▶ ASSIGNMENT:
The lines from the one containing "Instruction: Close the" through the last one in the data: please copy those exactly, and only those, without the pictures.

▶ DATA PROVIDED:
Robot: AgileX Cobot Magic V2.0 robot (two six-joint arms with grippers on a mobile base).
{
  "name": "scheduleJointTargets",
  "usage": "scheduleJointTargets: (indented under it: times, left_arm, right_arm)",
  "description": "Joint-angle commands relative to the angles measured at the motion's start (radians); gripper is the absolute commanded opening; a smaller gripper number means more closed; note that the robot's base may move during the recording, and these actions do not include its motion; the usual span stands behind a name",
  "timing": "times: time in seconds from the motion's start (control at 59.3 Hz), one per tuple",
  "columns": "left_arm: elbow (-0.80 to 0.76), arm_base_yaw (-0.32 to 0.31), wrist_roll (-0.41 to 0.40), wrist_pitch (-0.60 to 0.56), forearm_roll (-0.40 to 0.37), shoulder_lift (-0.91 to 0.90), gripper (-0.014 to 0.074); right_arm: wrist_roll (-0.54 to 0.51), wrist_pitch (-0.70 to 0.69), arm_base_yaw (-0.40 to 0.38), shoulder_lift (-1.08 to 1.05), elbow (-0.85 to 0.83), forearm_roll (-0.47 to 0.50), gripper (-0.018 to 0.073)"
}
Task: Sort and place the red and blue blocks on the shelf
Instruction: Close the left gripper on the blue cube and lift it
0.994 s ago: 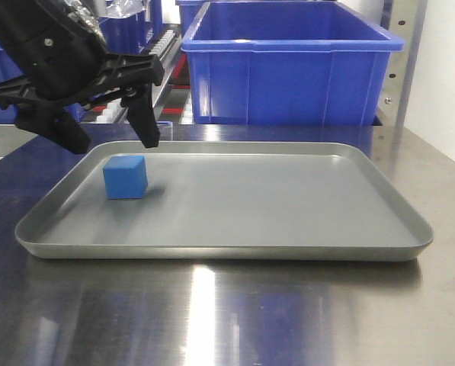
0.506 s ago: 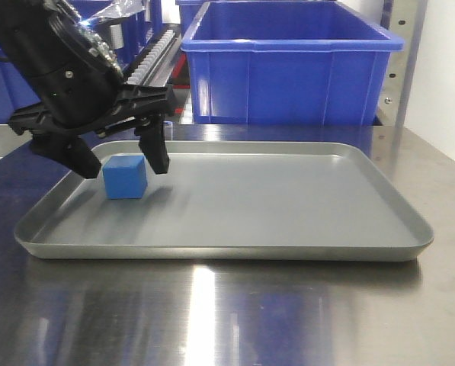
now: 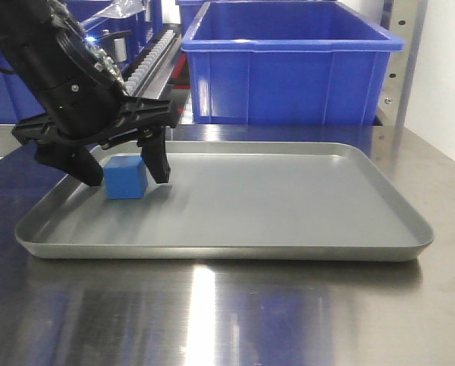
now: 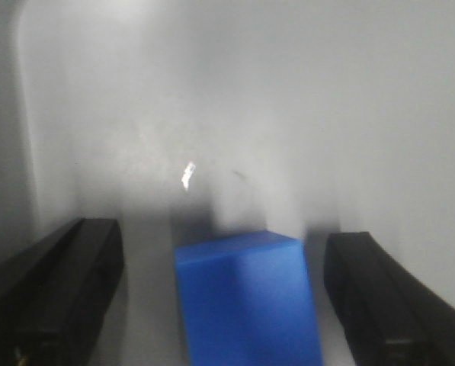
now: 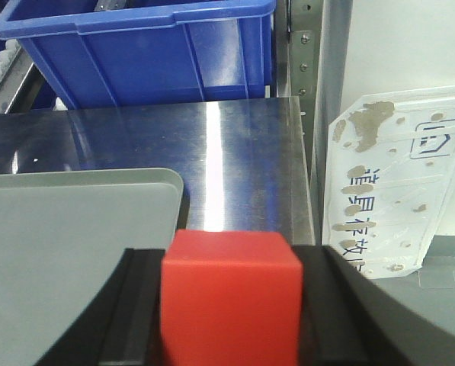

▶ SOLUTION TO THE PROBLEM:
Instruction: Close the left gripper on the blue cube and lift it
0.994 s ago: 
0.506 s ago: 
now: 
now: 
now: 

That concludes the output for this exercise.